Eren
3 min readDec 31, 2024

limit

Pagi itu pak Agam terbangun dengan keadaan sakit dibagian kepala, ia meringis pelan seraya membuka matanya perlahan. Namun alangkah terkejutnya ia ketika melihat sosok yang tengah ia peluk sekarang bukanlah sosok yang ia bayangkan.

Ia lantas buru-buru bangkit sambil mencari bajunya, dengan perasaan tak karuan pak Agam sedikit lega sebab calananya masih terpasang lengkap.

“Mas Agam..” alun suara lembut menyapa indra pendengaran pria itu.

“Celine, saya udah bilang kamu untuk tidur dikamar tamu. Kenapa kamu masih tidur disini?” Tanya pak Agam dengan nada kesal.

Pria itu sungguh tak suka wilayahnya dimasuki tanpa seizinnya.

Celine, gadis yang terpaut usia 5 tahun lebih muda darinya itu lantas merengut.

“Emang kenapa sih nggak boleh? Kita itu udah deket dari kita kecil mas, bahkan dulu kita pernah mandi bareng.”

Pak Agam langsung memijat pangkal hidungnya, pria itu pening dibuat gadis itu.

“Celine, apapun yang kita lakuin waktu kita kecil itu udah beda. Kita udah dewasa, kita punya batasan. Kamu langgar batasan kamu, masuk kewilayah saya, wajar saya marah.” Ucap pak Agam menatap Celine kesal.

Saat Celine ingin membalas ucapan itu, dengan cepat pak Agam langsung menimpali, “sekarang kamu keluar dari kamar saya, saya harap ini terakhir kalinya kamu berbuat lancang. Kalau kamu masih melanggar batasan kamu, saya nggak segan-segan untuk usir kamu dari sini.”

Perempuan itu tampak tak percaya dengan apa yang pak Agam katakan, ia lantas buru-buru bangkit dari ranjang milik Agam lalu menatap pria itu sendu.

“Aku nggak nyangka kamu berubah kayak gini mas, kamu kasar. Aku nggak kenal kamu yang sekarang, yang aku kenal cuma mas Agam yang lembut dan sayang sama aku.” Ucapnya lalu meninggalkan kamar milik pak Agam.

Pak Agam menghela nafasnya pelan, menatap kepergian wanita itu. Pak Agam tak punya pilihan, ia tak suka saat ada yang semena-mena terhadap dirinya.

Sekalipun itu adalah Celine, teman masa kecil sekaligus mantan kekasihnya yang sempat ada dihatinya itu.

Drrt Drrt

Pak Agam menatap ponselnya yang berdering, ternyata hanya dering alarm. Namun saat ia buka lockscreen hanphonenya ia sedikit terkejut mendapati roomchat nya dengan Jinan.

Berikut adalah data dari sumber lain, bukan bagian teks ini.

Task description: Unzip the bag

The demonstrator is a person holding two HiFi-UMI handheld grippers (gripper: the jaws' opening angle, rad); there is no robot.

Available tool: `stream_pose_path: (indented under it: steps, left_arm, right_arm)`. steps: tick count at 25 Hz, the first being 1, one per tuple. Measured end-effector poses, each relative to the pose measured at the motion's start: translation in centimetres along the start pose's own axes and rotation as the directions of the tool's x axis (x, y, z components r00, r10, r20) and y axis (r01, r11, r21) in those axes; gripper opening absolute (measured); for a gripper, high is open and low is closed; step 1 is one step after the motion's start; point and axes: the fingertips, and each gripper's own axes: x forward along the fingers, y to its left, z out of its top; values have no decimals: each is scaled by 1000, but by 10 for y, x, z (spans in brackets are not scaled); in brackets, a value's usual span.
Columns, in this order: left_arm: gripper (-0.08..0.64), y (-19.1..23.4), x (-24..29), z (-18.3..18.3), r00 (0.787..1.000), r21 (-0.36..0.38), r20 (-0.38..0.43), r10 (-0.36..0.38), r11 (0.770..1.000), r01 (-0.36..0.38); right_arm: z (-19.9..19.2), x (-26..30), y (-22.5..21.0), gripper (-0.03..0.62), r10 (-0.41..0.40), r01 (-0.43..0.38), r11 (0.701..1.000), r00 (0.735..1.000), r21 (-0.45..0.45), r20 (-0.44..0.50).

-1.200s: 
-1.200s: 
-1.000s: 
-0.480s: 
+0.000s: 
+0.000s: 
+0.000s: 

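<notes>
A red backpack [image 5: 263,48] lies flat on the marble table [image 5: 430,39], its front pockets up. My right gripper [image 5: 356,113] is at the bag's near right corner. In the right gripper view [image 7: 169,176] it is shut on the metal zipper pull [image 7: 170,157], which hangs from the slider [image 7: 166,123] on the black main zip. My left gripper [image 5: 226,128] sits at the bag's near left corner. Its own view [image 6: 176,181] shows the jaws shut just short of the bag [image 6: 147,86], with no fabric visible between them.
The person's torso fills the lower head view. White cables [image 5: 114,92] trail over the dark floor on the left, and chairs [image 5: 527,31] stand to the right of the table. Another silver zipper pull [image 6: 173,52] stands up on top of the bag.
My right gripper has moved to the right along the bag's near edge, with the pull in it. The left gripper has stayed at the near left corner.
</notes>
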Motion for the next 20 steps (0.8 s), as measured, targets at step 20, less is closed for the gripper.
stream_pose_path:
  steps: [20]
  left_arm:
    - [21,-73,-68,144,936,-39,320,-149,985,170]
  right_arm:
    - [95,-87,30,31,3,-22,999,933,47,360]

“Rasanya semalam saya nggak buka Imess..” gumamnya

Padahal pak Agam ingat betul semalam ia tak buka handphone nya sama sekali, namun mengabaikan rasa bingungnya itu, pak Agam justru penasan apa yang ingin dikatakan oleh Jinan padanya.

Jinan tengah duduk termenung menatap lima buah tespack dengan dua garis terang disana, matanya sungguh terasa perih sebab semalaman penuh menangis.

Ia hilang arah, tak tahu harus salahkan siapa.

Haruskan ia salahkan pak Agam yang tak bisa mempertanggung jawabkan kehamilannya, atau haruskah ia salahkan janin kecil yang tiba-tiba muncul didalam dirinya.

Ah, baginya yang paling salah disini adalah dirinya sendiri. Sebab ini semua tak akan terjadi jika ia bisa menjaga diri.

Jinan menatap pantulan dirinya dicermin, sungguh mengenaskan. Tak pernah terbayangkan ia akan merasakan hal seperti ini.

Ia kembali terisak, membayangkan betapa kecewa kedua orang tuanya jika tahu kabar tentang dirinya.

Drrt Drrt

Ponselnya bergetar, Jinan melirik sebentar, ternyata notifikasi pesan dari pak Agam. Jinan semakin terisak, hatinya benar-benar sakit membayangkan bagaimana pak Agam bemesraan dengan wanita lain disaat ia tengah mengandung anak laki-laki itu.

“Anjing.. Agam anjing! Hichh…” umpatnya.

Jinan menelungkupkan kepalanya diantara kedua lutut yang ia peluk, pikirannya sungguh berkecamuk. Banyak macam bisikan aneh ia dengar, salah satunya suruhan untuk mengakhiri hidupnya dan terbebas dari masalah ini.